#### [Exercise brief]
The reply must repeat the listing below exactly and carry none of its pictures.

#### [Supplied data]
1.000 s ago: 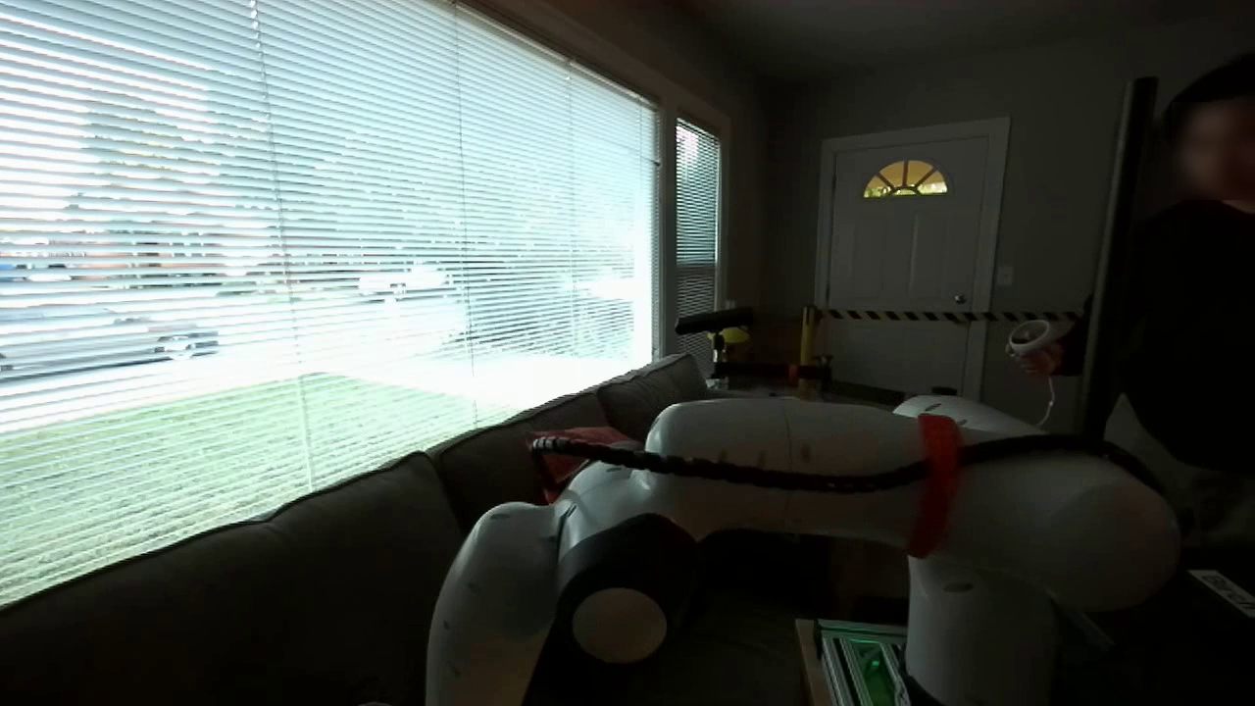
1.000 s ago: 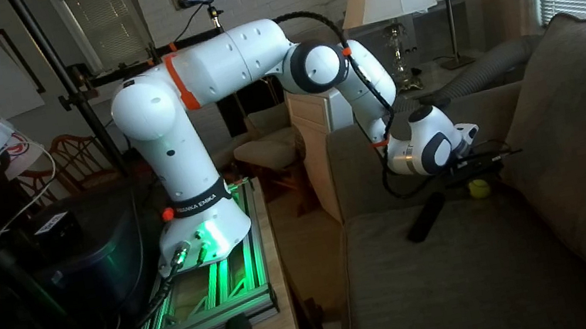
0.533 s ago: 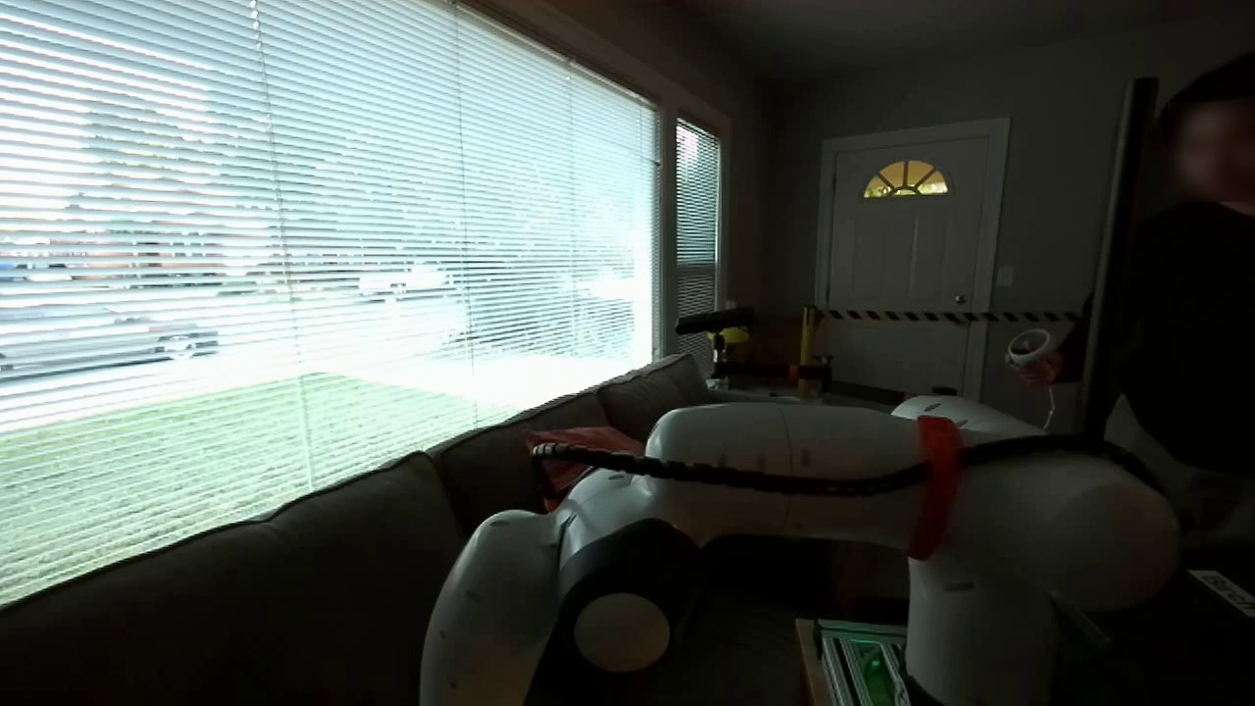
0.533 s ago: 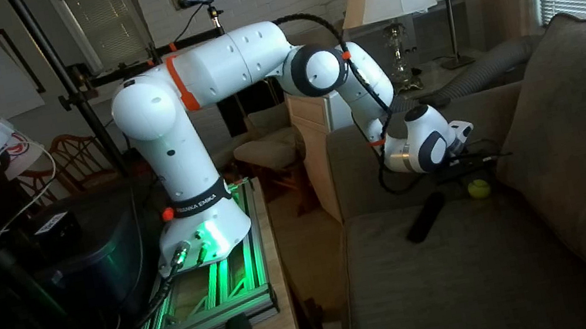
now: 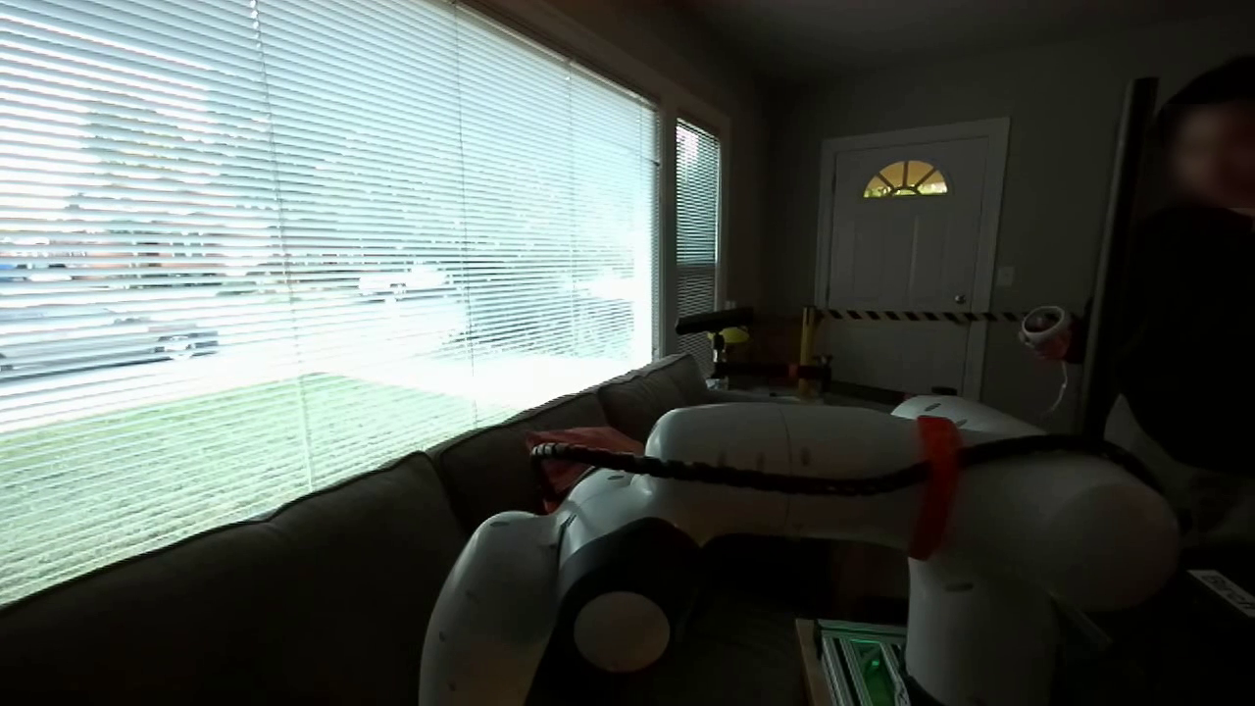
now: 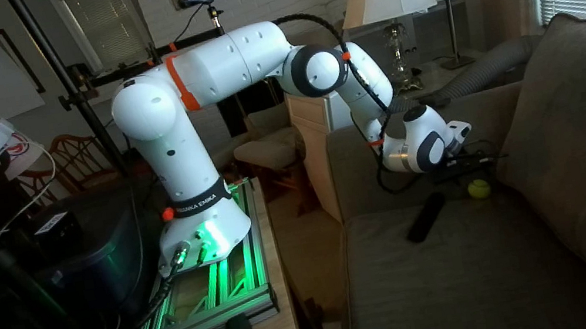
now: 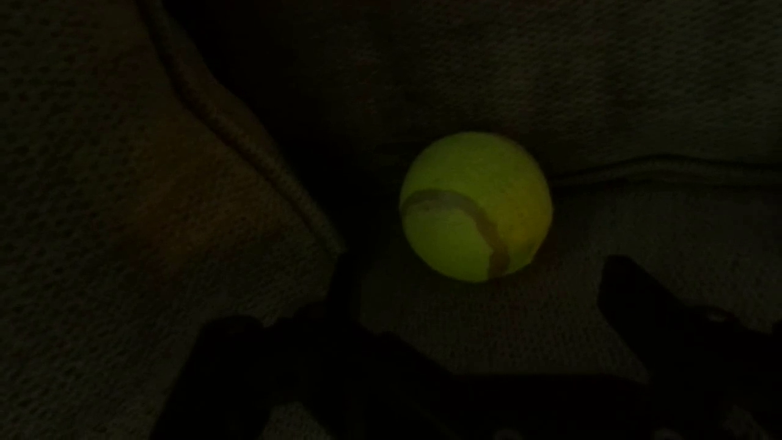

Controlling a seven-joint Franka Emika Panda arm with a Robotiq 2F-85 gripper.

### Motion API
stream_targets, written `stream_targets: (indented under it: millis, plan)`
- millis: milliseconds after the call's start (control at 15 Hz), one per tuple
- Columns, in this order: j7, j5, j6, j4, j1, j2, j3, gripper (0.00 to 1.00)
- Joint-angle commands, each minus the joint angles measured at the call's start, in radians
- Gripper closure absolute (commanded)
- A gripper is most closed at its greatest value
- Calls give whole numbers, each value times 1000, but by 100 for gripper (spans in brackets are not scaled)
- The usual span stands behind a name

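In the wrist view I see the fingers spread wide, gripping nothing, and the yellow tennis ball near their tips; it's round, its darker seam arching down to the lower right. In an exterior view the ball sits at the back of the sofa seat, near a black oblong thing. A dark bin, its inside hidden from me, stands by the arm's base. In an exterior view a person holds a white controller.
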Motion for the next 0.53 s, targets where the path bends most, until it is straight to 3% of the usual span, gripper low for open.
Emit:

#### [Solution to this task]
1.000 s ago: 
1.000 s ago: 
0.533 s ago: 
0.533 s ago: 
now: 
now: 
now: 

Controlling a seven-joint Franka Emika Panda arm with a Robotiq 2F-85 gripper.

### Motion API
stream_targets, written `stream_targets: (indented under it: millis, plan)`
- millis: milliseconds after the call's start (control at 15 Hz), one per tuple
- Columns, in this order: j7, j5, j6, j4, j1, j2, j3, gripper (0.00 to 1.00)
- Joint-angle commands, each minus the joint angles measured at the call's start, in radians
- Gripper closure absolute (commanded)
- A gripper is most closed at its greatest value
- Calls give whole numbers, each value times 1000, but by 100 for gripper (spans in brackets are not scaled)
- The usual span stands behind a name

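In the wrist view I see the fingers spread wide, gripping nothing, and the yellow tennis ball near their tips; it's round, its darker seam arching down to the lower right. In an exterior view the ball sits at the back of the sofa seat, near a black oblong thing. A dark bin, its inside hidden from me, stands by the arm's base. In an exterior view a person holds a white controller.
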Motion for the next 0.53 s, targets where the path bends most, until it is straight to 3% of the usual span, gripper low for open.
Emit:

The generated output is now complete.